Die Verhaftung des Firmenchefs Ola Rollen hat Hexagon am Montag auf Talfahrt geschickt.

Die Aktien des schwedischen Spezialisten für Messtechnik und die Aufarbeitung der Daten fielen an der Stockholmer Börse um bis zu 6,2 Prozent auf 329,20 Kronen. Dabei wechselten innerhalb der ersten 45 Handelsminuten bereits etwa eineinhalb Mal so viele Hexagon-Papiere den Besitzer wie an einem gesamten Durchschnittstag.
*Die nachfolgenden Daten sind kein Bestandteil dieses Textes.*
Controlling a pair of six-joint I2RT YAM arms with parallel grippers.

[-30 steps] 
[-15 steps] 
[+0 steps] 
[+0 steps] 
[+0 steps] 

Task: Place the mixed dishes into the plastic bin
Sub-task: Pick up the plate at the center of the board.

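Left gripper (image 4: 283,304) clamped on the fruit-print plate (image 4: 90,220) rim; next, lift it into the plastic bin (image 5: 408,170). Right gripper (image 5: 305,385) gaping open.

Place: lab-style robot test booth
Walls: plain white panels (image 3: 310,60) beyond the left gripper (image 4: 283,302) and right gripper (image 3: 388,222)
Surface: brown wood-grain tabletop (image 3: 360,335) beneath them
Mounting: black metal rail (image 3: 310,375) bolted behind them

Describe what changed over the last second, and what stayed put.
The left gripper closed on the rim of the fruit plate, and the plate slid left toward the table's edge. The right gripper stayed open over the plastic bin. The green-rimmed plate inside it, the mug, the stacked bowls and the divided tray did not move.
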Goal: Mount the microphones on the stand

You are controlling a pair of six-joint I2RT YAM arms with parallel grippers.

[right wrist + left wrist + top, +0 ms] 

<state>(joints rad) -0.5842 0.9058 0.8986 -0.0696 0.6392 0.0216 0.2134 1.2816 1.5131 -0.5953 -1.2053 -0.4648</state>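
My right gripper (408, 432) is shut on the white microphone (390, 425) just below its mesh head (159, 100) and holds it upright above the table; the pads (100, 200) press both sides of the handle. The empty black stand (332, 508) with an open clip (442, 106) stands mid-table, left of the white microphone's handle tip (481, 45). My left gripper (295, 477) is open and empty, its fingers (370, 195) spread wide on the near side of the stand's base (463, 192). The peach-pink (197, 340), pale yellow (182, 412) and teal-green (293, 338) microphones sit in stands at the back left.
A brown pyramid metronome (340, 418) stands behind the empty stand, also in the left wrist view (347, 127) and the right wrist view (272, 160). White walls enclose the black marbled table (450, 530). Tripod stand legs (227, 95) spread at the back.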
Dem Unternehmen zufolge werfen die norwegischen Behörden Rollen Insider-Handel im Zusammenhang mit Aktien von Next Biometrics, eines Anbieters von Fingerabdruck-Sensoren, vor. Rollen weise die Vorwürfe zurück, zitierte Hexagon die Anwälte des Firmenchefs. Mit einer Marktkapitalisierung von umgerechnet 11,6 Milliarden Euro ist Hexagon eines der wertvollsten Unternehmen Schwedens. Der Börsenwert des Haushaltsgeräte-Herstellers Electrolux liegt nur etwa halb so hoch.

Das Unternehmen ließ mitteilen:

Während der Zeit, in der Ola Rollén sich in Haft befindet, wird Hexagon CFO und Executive Vice President Robert Belkic der vorübergehende CEO von Hexagon sein. Wie bereits in der Pressemitteilung von Ola Rolléns Anwälten erwähnt, endet die Haft am 4. November.

Hexagons Verwaltungsrat hat volles Vertrauen in Ola Rollén und er wird seine Position als CEO wieder aufnehmen, sobald die Inhaftierung beendet ist.